I’m starting to think our problems with hospice have all been about slow dying versus active dying. They may be great at providing services for active dying, but not for slow dying.
We weren’t sure we wanted hospice in the first place back when Larry was being released from the hospital. Our concerns weren’t that we had to give up on treatment or cures because we’d long since given up – with Multiple System Atrophy there are no treatments or cures. His neurologist had told him he was “end stage.”
Our concern was more about quality of life – moving from the focus on living to focus on dying, and giving up our privacy by having unknown caregivers come and go. But we enrolled because we couldn’t get the equipment he needed through home health – the oxygen, the cough assist, etc.
With daily respiratory treatments and new medications we settled back into the slow decline of MSA. As he got weaker, we added CNA services to help with his showers. We worked very hard to focus on living rather than dying. In retrospect, I think that the nurses saw that as one sign of improvement to a stable condition.
But they aren’t familiar with MSA so they don’t know what to look for. It is a disease that doesn’t have a typical death trajectory. Death often comes suddenly because the atrophied brain stops telling the body to breath, or because aspiration pneumonia sets in, or because the patient chokes, or because of a urinary infection. There are subtle changes that lead to these deaths but they didn’t know what to look for and document according to Medicare guidelines. They didn’t even document his weight loss.
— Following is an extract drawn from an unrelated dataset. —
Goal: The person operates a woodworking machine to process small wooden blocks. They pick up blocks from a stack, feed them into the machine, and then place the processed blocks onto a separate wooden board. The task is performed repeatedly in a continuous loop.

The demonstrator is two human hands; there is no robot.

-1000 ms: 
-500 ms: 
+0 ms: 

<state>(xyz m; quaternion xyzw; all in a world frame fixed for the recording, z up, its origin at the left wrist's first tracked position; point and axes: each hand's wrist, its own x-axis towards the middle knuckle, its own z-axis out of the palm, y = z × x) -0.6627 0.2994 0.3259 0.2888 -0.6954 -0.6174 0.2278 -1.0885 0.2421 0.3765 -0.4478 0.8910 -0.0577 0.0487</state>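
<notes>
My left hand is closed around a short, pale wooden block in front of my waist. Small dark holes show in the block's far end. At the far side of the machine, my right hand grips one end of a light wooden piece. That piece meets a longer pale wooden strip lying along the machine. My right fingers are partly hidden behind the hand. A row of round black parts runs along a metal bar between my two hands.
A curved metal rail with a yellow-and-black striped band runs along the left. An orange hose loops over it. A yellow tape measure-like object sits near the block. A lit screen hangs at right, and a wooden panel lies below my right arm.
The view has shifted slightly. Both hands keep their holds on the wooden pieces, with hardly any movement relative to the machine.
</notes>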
Who cares for those who are dying slowly? Are we to keep running from doctor to doctor and to the ER with symptom flare ups?
Even if we excuse Tidewell Hospice’s lack of knowledge of his rare disease process and poor documentation, I fault their communication, their lack of empathy, their inability to put themselves in our shoes.
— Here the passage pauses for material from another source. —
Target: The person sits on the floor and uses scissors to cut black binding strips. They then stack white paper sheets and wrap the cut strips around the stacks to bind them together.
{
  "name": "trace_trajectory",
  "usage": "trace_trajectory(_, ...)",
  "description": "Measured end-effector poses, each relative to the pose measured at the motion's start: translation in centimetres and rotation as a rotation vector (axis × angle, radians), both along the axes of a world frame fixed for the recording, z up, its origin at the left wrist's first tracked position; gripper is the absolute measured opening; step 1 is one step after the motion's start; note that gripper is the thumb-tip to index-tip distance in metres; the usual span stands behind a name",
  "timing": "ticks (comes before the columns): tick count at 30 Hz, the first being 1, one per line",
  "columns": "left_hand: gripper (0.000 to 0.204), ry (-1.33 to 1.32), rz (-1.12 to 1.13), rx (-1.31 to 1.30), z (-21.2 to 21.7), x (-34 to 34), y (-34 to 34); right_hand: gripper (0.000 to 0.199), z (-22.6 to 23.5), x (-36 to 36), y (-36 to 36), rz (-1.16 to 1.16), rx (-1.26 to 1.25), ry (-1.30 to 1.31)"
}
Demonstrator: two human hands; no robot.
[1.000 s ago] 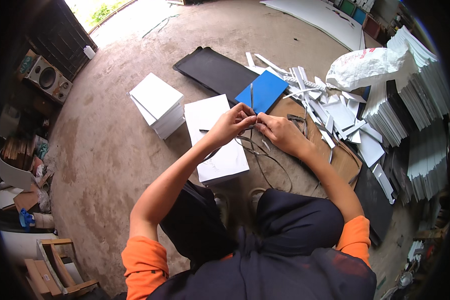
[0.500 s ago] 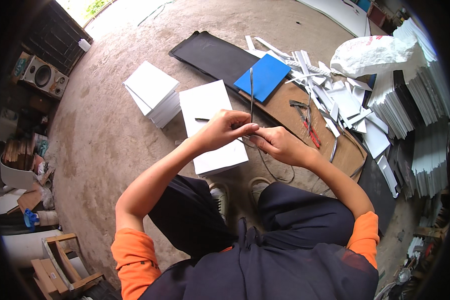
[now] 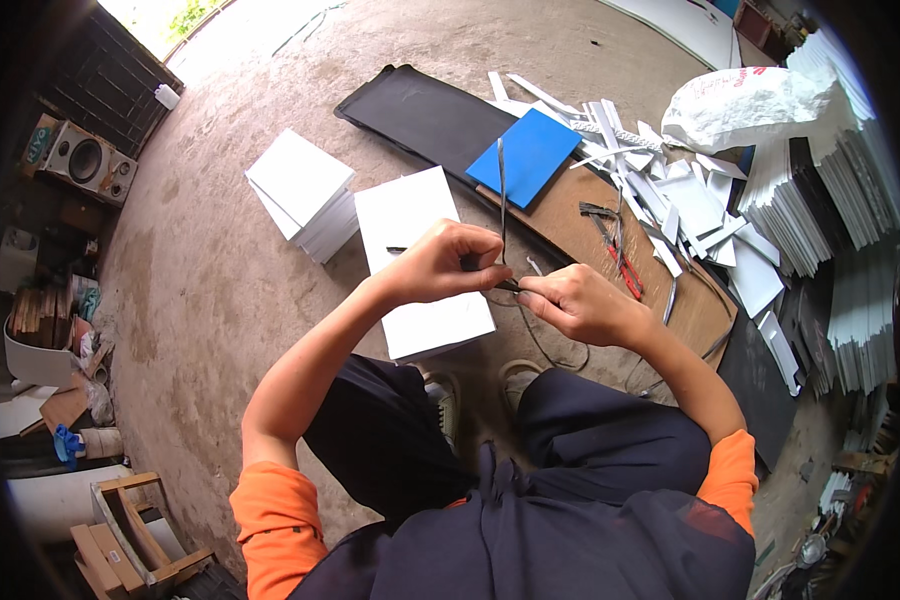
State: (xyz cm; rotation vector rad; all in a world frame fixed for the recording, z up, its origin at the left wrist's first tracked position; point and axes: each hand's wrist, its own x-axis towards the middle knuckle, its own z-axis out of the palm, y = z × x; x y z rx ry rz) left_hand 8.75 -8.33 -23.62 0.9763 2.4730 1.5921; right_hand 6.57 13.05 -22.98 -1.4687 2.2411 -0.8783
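Left hand (image 3: pixel 448 262) and right hand (image 3: pixel 575 303), fingers pinched on a thin metal wire (image 3: pixel 501 190) rising between them, held above a white panel (image 3: pixel 422 258) on the concrete floor (image 3: pixel 200 290), red-handled pliers (image 3: pixel 618 255) nearby.

White slabs (image 3: pixel 422 262) and a white stack (image 3: pixel 303 193) on a grey-brown concrete floor (image 3: pixel 200 290), beside a bright blue sheet (image 3: pixel 532 156), a black panel (image 3: pixel 425 113), a brown board (image 3: pixel 620 240), red-handled pliers (image 3: pixel 625 272), white offcuts (image 3: pixel 690 200) and a white sack (image 3: pixel 750 105) with red print; orange sleeves (image 3: pixel 270 530), navy trousers (image 3: pixel 590 440)
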Motion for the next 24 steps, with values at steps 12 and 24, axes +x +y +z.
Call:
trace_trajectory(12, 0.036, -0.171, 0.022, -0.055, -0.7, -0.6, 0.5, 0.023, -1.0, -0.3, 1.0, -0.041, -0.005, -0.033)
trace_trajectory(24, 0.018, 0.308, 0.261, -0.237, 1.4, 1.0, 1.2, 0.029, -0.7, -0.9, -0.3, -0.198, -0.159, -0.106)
Living day to day with dying, never knowing whether Larry will still be breathing, constantly dealing with choking and diarrhea and weakness is hard enough without additional emotional and strategic injury. They should have prepared us better.
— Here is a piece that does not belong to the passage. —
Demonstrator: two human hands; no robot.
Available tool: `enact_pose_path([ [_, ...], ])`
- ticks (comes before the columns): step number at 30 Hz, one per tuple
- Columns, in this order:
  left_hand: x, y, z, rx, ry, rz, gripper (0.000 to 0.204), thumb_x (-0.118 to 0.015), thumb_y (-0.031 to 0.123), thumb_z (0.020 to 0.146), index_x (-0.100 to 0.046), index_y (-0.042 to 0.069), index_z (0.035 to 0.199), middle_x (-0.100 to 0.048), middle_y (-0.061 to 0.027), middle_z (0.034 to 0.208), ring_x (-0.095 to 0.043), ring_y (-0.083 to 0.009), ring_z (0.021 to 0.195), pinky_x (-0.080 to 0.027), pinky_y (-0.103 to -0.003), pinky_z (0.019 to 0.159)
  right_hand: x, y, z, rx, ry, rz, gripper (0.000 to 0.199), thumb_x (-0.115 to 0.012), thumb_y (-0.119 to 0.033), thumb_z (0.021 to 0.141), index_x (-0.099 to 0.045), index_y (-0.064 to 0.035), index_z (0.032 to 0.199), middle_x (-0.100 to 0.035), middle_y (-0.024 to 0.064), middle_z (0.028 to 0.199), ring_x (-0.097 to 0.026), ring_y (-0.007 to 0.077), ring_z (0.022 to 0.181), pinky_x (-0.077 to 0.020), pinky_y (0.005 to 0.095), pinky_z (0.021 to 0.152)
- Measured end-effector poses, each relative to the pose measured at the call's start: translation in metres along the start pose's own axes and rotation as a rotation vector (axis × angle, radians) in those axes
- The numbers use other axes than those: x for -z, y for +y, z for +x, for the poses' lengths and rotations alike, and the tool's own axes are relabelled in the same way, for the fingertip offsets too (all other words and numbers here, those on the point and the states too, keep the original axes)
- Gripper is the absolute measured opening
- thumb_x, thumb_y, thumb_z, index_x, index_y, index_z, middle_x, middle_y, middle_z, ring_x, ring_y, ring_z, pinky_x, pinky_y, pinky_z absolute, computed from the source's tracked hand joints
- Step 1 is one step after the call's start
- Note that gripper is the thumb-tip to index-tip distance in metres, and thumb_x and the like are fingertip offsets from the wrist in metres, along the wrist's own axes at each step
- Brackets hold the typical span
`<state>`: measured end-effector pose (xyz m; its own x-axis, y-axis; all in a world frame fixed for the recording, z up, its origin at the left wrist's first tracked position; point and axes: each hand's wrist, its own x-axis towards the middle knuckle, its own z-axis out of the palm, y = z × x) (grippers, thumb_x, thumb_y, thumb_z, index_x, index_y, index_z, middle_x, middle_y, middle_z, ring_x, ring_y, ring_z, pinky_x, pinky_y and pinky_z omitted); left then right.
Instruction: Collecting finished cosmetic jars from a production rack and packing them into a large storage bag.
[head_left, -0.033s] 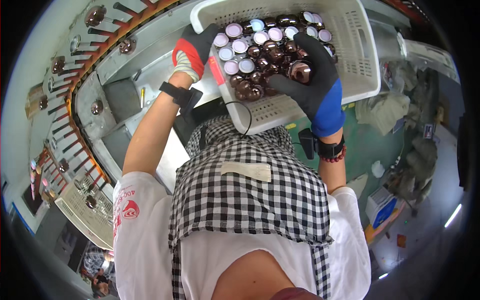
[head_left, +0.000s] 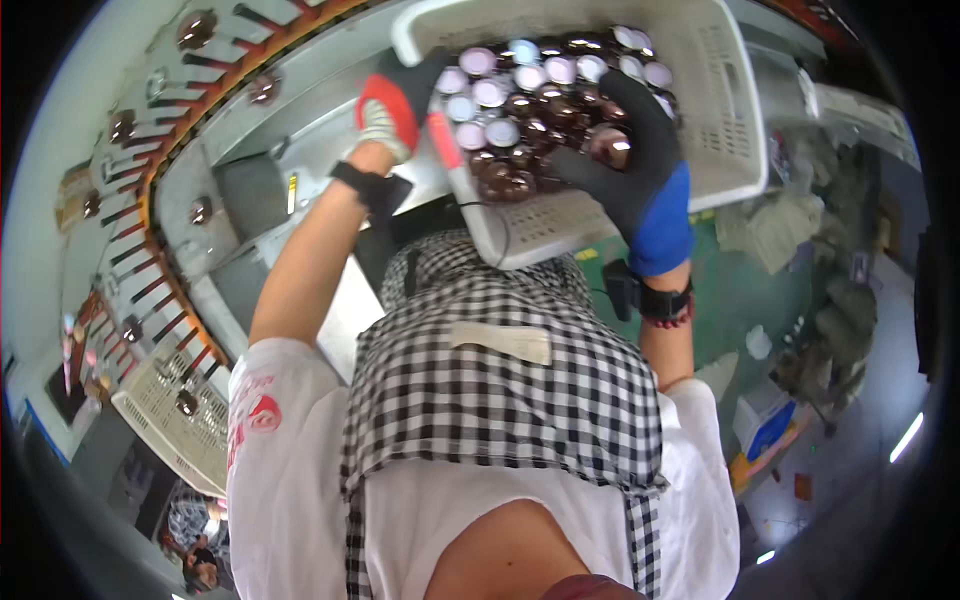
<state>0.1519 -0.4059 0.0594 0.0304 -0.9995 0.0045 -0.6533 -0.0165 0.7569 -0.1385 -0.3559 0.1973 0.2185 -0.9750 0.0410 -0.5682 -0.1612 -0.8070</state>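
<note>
Placing the basket [head_left: 560, 225] directly before the apron [head_left: 500, 410] appears to put its contents within reach of both hands; its near wall sits at the wearer's middle. The round pieces are inside: pale-topped pieces [head_left: 502, 132] lie mostly toward the left and far portions, glossy brown pieces [head_left: 508, 185] toward the near and central portions. The raised walls presumably prevent rolling. Several tops face upward, which suggests deliberate standing rather than loose pouring, though the brown pieces lie less regularly.

Right hand [head_left: 648, 150]: gloved in black and blue, entering over the right side of the basket. Thumb and fingers are spread wide in a C-shape. One larger-looking brown piece [head_left: 610, 147] sits in the crook between them. The curved posture suits a smooth, round body; whether the piece is gripped or merely bordered cannot be determined, because the picture is blurred.

Left hand [head_left: 405, 95]: gloved in red, grey and black, positioned at the left rim. Its fingers reach across the rim, near the outermost pale-topped pieces. They are partly bent; their tips are indistinct, so contact or grasp cannot be confirmed. This placement may steady the basket.

Left of the basket, the metal counter [head_left: 330, 140] extends beneath the left forearm.
</note>
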Motion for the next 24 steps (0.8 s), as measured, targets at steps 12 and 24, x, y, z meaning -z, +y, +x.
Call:
enact_pose_path([
  [12,-0.001,-0.011,-0.006,0.416,-0.035,-0.476,0.064,-0.070,0.056,0.099,-0.073,-0.001,0.129,-0.078,-0.0254,0.118,-0.075,-0.0362,0.111,-0.057,-0.043,0.095,-0.091,0.030,-0.017,-0.097,-0.458,0.148,0.050,-0.073,-0.022,0.105,-0.062,0.0023,0.148,-0.071,0.0186,0.136,-0.068,0.0270,0.120,-0.0536,0.0398,0.105],
  [24,0.130,-0.177,-0.151,0.420,0.819,0.056,0.046,-0.075,0.025,0.096,-0.071,0.005,0.137,-0.075,-0.0250,0.126,-0.072,-0.0410,0.116,-0.057,-0.046,0.098,-0.110,0.064,0.020,-0.051,-0.475,-0.054,0.033,-0.073,-0.030,0.104,-0.072,0.0029,0.100,-0.070,0.0195,0.081,-0.064,0.0349,0.069,-0.0481,0.0461,0.066],
])
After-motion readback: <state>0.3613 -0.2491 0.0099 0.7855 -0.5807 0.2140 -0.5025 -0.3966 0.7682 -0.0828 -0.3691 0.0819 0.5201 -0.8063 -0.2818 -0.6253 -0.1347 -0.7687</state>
I wished they’d explained the recertification process well in advance, explained what they’d be looking for, let us know when we might expect it to happen, how we’d be notified, what we do next.
We’ll probably file an appeal, which is our right. On the other hand, we’re not sure we want to have his care or his death in the hands of people who don’t understand his disease.
And I’m so tired of it all.
I’m so sorry that this group, who should be relieving your stress, is adding to it instead. Thinking of you.
This all absolutely sucks. I’m very sorry that the people who should be supporting you both, aren’t.
If there is an appeals process to being discharged, you could consider doing so. If your signed consent is required for discharge, you could consider withholding it. In an appeal the burden should be on the agency to prove stable or improved condition supporting discharge, not on you to prove decline. Their lack of proper documentation of stable or improved condition could be a reason for granting your appeal and preventing discharge.
Documenting functional and physical decline should be part of every visit, because that’s how you get data to establish trends. Weigh loss is a marker of decline in this context.
If you’ve lost faith in your current hospice agency, you could explore transfer to another – I don’t know what’s in FL. I hope you’re hooked up with a trusted provider – PCP, neurologist, someone. Don’t give up.
Thanks for your comments. I have appealed and will wait for the outcome. Unfortunately, there is no other hospice in our area.